> [Work required]:
Isolate every line in the data with the string "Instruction" and copy it.

(Data entries)
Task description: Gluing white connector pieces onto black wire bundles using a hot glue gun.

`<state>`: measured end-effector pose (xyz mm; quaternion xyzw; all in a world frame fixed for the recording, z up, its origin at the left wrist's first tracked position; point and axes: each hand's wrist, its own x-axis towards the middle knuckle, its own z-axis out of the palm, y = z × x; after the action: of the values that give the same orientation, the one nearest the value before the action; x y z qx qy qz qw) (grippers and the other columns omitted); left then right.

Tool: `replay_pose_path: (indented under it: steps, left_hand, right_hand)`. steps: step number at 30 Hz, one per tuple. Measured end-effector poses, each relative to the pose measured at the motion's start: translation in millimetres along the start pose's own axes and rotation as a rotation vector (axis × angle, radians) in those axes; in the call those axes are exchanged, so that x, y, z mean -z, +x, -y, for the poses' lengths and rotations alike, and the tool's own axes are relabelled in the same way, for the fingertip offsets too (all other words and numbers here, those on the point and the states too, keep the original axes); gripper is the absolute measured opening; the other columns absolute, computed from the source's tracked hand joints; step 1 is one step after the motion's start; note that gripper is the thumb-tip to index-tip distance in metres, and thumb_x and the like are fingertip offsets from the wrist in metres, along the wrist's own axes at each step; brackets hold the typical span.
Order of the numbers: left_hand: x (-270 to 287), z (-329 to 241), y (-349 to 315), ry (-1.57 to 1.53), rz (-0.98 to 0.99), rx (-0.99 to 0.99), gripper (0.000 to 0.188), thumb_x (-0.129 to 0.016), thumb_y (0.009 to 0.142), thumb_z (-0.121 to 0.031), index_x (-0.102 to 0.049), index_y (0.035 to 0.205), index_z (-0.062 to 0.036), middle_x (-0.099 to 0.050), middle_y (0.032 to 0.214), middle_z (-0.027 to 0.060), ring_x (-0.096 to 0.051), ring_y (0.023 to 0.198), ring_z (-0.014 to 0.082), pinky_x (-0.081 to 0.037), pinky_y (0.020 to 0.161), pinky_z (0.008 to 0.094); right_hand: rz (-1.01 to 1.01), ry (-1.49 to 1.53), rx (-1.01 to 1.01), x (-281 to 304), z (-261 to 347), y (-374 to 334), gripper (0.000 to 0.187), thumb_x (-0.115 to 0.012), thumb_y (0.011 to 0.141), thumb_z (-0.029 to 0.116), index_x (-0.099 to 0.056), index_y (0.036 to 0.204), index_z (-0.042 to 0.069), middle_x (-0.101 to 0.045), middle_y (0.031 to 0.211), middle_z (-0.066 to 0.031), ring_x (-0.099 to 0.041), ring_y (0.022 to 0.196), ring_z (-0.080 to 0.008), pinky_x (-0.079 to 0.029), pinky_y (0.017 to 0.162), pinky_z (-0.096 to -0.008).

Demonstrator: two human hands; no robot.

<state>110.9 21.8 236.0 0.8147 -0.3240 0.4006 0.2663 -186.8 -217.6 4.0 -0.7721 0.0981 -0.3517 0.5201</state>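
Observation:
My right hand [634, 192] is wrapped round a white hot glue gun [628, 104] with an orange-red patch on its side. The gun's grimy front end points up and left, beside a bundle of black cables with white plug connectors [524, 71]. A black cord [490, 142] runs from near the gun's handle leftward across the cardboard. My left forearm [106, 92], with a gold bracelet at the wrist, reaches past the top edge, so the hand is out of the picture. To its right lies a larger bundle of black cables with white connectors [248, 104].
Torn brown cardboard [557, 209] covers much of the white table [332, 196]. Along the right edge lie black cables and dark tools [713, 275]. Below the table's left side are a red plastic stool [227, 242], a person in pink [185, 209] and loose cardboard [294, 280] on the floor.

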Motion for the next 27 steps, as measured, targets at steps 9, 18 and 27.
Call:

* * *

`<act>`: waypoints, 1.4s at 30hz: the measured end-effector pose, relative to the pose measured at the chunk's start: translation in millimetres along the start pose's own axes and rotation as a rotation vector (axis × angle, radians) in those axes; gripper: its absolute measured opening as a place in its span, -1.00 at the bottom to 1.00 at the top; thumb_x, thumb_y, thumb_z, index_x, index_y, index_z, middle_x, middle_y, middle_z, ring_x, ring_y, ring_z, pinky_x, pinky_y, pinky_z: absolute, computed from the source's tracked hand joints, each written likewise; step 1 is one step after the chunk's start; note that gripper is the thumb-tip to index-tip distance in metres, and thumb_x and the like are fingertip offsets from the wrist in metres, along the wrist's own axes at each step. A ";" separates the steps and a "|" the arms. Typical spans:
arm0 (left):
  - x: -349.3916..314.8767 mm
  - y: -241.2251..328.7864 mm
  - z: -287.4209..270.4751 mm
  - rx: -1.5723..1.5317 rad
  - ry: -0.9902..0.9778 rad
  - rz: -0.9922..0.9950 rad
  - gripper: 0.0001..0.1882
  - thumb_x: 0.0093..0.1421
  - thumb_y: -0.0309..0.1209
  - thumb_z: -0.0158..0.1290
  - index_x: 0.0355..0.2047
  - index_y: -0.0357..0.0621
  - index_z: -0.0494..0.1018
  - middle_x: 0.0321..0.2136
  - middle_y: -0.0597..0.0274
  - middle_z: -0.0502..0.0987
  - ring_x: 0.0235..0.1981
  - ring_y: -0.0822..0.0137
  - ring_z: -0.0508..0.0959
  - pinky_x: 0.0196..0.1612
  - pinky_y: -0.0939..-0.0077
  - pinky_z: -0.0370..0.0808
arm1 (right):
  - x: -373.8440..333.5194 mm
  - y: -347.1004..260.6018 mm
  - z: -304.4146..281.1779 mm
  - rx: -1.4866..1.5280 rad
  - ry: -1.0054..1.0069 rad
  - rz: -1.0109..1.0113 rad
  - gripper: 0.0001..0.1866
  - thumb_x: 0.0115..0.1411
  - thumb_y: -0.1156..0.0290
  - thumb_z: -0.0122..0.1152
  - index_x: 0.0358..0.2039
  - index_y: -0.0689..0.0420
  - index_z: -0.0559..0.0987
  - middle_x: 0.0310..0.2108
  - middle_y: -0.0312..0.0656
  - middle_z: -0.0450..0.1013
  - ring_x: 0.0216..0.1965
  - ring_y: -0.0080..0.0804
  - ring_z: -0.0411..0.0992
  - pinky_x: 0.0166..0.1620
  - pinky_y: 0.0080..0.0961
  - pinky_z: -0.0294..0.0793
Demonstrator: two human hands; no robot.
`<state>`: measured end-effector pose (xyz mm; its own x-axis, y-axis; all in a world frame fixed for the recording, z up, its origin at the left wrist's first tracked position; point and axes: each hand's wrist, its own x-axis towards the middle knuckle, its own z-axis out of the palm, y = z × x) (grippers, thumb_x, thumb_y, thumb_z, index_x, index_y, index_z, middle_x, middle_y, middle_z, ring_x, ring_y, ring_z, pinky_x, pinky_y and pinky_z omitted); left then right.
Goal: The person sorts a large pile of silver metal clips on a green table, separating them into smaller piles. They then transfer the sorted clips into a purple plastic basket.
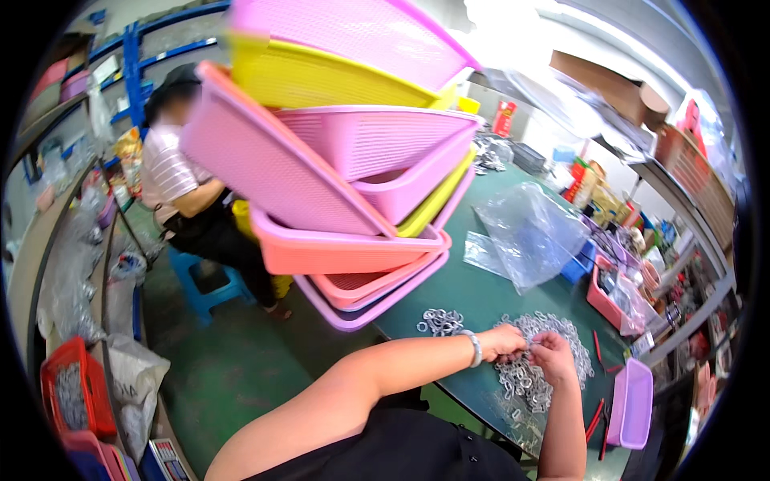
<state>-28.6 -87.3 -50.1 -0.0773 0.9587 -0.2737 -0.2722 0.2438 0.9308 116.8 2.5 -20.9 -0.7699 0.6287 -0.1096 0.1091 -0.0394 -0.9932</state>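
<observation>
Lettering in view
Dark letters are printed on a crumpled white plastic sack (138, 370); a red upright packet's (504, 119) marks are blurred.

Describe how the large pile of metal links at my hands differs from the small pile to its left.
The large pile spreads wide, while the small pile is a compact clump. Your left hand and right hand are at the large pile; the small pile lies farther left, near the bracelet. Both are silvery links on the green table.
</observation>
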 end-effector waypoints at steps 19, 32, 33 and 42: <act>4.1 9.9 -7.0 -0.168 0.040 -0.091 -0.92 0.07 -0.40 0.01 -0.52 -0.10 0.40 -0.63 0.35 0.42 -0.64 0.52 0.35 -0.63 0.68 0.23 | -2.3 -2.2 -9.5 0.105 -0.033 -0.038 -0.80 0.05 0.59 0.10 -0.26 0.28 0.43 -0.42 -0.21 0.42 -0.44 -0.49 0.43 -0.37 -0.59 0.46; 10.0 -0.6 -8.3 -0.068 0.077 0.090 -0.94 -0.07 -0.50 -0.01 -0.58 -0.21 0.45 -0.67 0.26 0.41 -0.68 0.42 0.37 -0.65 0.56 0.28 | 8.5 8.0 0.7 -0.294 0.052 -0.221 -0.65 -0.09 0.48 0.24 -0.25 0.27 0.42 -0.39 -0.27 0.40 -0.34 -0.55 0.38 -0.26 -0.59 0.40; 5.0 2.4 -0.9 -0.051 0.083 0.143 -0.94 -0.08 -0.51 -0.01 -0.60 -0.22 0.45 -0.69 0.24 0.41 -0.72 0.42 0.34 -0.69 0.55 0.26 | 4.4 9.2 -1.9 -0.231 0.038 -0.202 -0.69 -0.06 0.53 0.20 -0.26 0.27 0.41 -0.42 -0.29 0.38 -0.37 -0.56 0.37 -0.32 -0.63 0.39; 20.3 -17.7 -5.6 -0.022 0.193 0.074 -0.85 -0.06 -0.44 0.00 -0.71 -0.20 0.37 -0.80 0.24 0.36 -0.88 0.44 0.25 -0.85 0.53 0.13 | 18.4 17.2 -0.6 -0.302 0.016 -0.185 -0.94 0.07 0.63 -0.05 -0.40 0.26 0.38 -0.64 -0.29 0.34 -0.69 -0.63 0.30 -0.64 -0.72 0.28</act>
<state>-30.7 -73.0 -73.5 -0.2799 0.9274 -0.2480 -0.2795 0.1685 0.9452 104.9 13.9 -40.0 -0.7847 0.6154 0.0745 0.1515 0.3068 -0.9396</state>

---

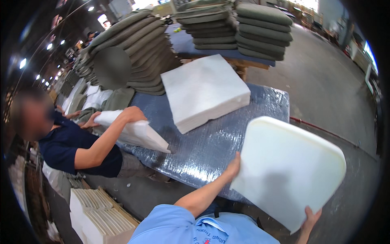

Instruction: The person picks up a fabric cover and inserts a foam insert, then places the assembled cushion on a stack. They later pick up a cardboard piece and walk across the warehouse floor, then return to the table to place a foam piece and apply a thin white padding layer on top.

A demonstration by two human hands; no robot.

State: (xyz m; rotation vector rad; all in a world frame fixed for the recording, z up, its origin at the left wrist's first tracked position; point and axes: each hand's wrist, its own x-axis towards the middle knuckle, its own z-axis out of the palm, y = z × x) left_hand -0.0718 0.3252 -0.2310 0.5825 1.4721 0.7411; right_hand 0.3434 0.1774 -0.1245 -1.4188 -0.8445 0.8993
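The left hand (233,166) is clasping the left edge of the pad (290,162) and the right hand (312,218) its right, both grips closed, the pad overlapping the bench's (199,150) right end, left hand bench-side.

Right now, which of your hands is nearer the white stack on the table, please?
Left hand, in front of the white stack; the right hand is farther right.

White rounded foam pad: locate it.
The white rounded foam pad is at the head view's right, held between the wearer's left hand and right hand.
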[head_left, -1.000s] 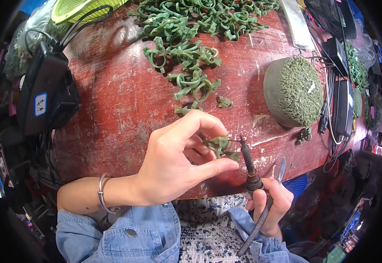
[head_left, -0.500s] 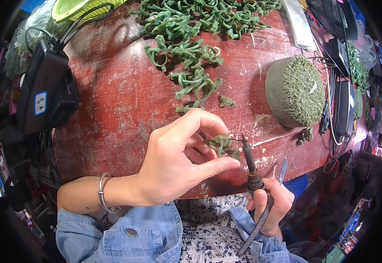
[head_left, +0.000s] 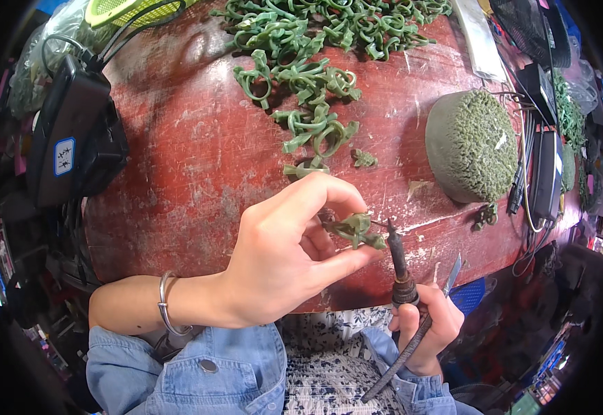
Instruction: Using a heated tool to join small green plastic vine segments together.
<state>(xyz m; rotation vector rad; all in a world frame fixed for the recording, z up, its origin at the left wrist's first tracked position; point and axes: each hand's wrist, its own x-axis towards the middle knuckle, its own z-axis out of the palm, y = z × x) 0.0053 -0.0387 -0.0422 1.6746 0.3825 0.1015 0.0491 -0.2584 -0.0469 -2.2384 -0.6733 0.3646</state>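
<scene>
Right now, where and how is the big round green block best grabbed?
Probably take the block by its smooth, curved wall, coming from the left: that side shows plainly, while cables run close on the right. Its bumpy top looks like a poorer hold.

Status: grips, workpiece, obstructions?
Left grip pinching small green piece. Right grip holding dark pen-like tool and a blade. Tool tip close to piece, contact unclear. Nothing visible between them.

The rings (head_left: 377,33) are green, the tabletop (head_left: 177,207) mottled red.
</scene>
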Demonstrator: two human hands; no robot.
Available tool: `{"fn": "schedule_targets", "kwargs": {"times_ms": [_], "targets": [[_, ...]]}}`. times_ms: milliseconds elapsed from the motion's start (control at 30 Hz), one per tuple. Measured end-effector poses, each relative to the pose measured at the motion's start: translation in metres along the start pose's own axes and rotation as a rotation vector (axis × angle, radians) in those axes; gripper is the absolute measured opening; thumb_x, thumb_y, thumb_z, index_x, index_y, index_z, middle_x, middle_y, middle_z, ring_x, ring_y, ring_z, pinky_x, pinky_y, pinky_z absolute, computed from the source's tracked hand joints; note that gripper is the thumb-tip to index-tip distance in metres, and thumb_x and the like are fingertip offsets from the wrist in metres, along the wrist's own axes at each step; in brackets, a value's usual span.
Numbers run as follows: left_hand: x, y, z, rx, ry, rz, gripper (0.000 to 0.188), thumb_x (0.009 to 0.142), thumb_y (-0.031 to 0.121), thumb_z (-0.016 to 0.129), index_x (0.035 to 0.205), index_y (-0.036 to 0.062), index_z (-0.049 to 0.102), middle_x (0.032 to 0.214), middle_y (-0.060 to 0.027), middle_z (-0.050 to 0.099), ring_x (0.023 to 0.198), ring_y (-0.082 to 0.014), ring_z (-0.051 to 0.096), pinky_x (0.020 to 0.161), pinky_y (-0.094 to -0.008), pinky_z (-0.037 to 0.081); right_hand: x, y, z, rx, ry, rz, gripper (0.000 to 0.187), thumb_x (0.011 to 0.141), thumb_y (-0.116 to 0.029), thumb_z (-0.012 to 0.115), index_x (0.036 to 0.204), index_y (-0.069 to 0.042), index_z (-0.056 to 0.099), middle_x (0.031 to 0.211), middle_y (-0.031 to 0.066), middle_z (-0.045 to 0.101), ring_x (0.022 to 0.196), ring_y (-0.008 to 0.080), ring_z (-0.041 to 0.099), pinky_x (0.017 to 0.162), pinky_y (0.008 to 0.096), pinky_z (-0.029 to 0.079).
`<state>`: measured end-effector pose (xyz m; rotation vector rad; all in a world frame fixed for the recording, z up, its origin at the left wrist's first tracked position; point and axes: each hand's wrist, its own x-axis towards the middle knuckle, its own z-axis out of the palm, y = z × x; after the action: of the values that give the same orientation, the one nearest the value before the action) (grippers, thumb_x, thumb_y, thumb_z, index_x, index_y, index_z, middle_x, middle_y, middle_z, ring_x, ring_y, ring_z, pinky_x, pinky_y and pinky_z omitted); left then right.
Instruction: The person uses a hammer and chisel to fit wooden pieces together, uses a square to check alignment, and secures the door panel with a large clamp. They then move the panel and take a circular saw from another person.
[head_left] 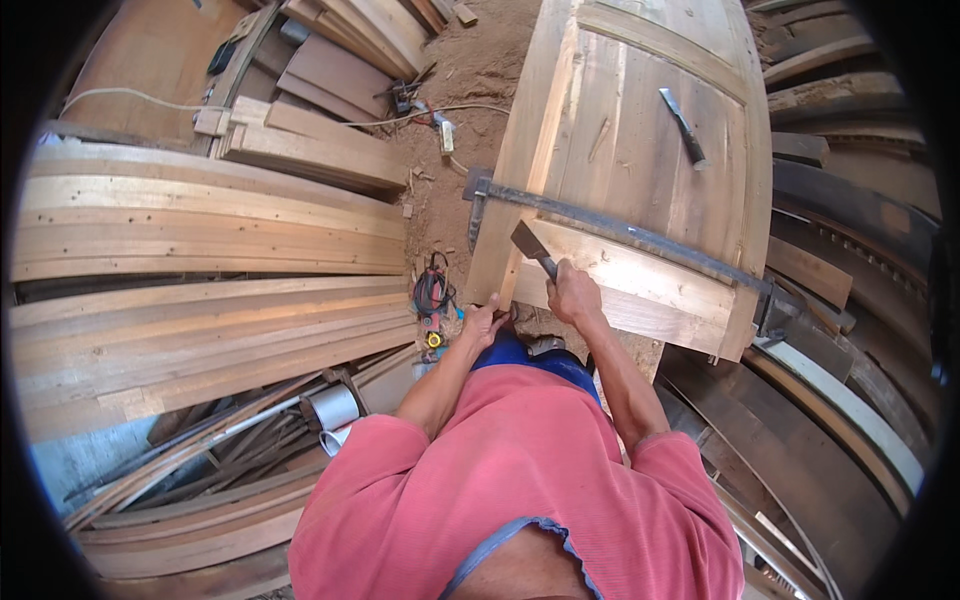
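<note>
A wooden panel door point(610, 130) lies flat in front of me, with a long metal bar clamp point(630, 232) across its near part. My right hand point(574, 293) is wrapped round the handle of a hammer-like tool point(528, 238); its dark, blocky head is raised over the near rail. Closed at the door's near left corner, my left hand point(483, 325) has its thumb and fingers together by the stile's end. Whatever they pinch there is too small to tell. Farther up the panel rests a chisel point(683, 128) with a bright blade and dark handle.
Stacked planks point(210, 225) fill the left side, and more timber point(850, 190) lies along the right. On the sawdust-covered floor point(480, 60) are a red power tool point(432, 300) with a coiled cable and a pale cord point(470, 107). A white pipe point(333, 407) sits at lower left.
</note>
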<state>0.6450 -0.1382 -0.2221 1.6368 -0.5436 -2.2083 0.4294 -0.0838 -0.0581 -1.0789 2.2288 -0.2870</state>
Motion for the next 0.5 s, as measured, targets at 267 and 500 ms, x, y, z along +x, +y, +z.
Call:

> [Result for this task]:
Instruction: The person picks up a fabric cover and inserts a foam insert, then places the assembled cushion on a stack. They later pick up a cardboard piece and walk across the warehouse floor, then return to the table to place a foam piece and apply a thin white padding layer on top.
Instruction: Using a heated tool to join small green plastic vine segments together.
Instruction: The person uses a hammer and chisel to fit wooden pieces together, uses a square to check alignment, and secures the door panel with a large clamp. They then move the panel and take a circular saw from another person.

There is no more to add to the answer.